Express & Star

Peter Rhodes: Killing your enemy's hope

Why jihadists target children, a local-radio blunder and Joe Swift – the image of his dad

Published
People look at flowers in St. Ann's Square, close to the Manchester Arena where a suicide bomber killed 22 people leaving a pop concert at the venue on Monday night.

AFTER the Manchester suicide bombing, all decent people ask the same question: Why would they target children? There are two simple reasons. The first is that, as far as a dedicated jihadist is concerned, all unbelievers are worthless kuffir who must be converted or slaughtered. In their twisted view, Western teenagers in particular are the immodest, sinful spawn of a degenerate and unbelieving society.

THE second reason is the one that motivated the snipers outside besieged Sarajevo 25 years ago to shoot children in the streets below. If you kill an adult you may kill a community's nurse or a soldier. But if you kill a child you kill the community's future. You kill their hope.

AFTER that pageboy flicked a V-sign during Pippa Middleton's wedding, a photographer writes to the Daily Telegraph complaining bitterly about “the current craze for posturing, pouting and V-signs in photographs.” A current craze? Come off it. In our official school photograph of 1965, one first-former in the front row sticks his tongue out while his mate gives a V-sign. It was pure madness with no hope of escape and as soon as the photographer delivered his prints, vengeance for the two boys was swift and painful.

THE school-photo incident has always made me dubious about CCTV cameras. They may help cops track down the offender after the incident but no power on earth can quell the irrational, blinkered silliness raging inside the heads of so many young males. Society has spent thousands of years trying to make youths think before they act. No luck so far.

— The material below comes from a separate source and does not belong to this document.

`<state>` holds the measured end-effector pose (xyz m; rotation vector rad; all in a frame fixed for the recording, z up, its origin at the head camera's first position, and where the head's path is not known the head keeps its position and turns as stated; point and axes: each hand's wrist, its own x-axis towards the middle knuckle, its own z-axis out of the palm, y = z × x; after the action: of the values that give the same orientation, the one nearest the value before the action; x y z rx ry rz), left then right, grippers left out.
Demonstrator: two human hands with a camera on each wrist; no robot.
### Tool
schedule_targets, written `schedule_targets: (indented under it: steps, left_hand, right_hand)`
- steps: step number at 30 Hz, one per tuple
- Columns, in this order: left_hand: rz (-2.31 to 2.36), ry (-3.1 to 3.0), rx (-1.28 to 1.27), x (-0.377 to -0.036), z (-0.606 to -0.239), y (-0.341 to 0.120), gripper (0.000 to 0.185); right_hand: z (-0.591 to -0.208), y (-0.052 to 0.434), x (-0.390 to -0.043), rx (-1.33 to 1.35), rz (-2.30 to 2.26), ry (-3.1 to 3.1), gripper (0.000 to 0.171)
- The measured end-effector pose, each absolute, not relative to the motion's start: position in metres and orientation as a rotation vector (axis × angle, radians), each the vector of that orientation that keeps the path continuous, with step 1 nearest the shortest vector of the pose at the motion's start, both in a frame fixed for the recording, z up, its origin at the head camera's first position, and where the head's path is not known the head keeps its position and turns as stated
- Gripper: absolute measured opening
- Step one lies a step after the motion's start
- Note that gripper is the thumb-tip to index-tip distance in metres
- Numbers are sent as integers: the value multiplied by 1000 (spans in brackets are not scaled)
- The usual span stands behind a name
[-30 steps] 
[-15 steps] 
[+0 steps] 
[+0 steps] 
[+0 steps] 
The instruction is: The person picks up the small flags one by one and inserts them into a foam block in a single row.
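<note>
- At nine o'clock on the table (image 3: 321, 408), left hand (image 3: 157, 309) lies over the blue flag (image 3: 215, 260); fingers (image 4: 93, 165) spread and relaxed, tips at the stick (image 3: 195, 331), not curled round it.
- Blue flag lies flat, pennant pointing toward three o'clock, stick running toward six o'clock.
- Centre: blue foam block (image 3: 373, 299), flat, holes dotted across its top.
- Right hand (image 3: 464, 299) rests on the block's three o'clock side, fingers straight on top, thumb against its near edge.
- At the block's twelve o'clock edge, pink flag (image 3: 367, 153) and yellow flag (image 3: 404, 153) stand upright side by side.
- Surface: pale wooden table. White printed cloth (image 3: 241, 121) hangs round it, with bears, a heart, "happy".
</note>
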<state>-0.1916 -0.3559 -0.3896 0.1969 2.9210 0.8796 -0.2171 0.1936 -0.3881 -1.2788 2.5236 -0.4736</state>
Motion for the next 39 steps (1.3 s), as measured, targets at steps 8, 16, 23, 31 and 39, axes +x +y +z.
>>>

IN middle age and old straw hat, doesn't Joe Swift, presenter of Chelsea Flower Show, look the image of his father? Clive Swift, 81, is best known as Richard Bucket, the eternally suffering husband in the BBC sitcom Keeping Up Appearances. When Joe looks to camera introducing the begonias at Chelsea, you half-expect him to come out with: “Oh, for goodness' sake, Hyacinth . . .”

Joe Swift

THE spirit of Alan Partridge lives on at BBC Radio Leeds where presenter Nathan Turvey invited listeners to guess the identity of “a “well-known person who has been in the news this week” from a series of musical clues, including Suffer Little Children by the Smiths and Psycho Killer by Talking Heads. The answer was the Moors Murderer, Ian Brady. The BBC has apologised for this hideously crass blunder. I find myself wondering whether Nathan Turvey is related to Rik Mayall's inept “investigative reporter” of blessed memory, Kevin Turvey.

AFTER last week's gripping account of my holiday-cuisine creation, Pilchard Surprise (boil a pilchard in pasta sauce until it disintegrates), here's something more enticing. I took an old bottle of Madeira on our all-boys holiday to Scotland and used it to create a dessert with all the healthy, well-intentioned fruit packed by our wives. I give you Madeira Delight. 1) Put a layer of chopped apples and pears in a bowl, cover with Madeira, add a little sugar and taste. 2) Add a layer of chopped bananas, cover with Madeira, add a little sugar and taste. 3) Add a layer of tangerine segments, cover with Madeira, add a little sugar and taste. 4) Place in fridge for three hours. 5) Try to remember where you put it.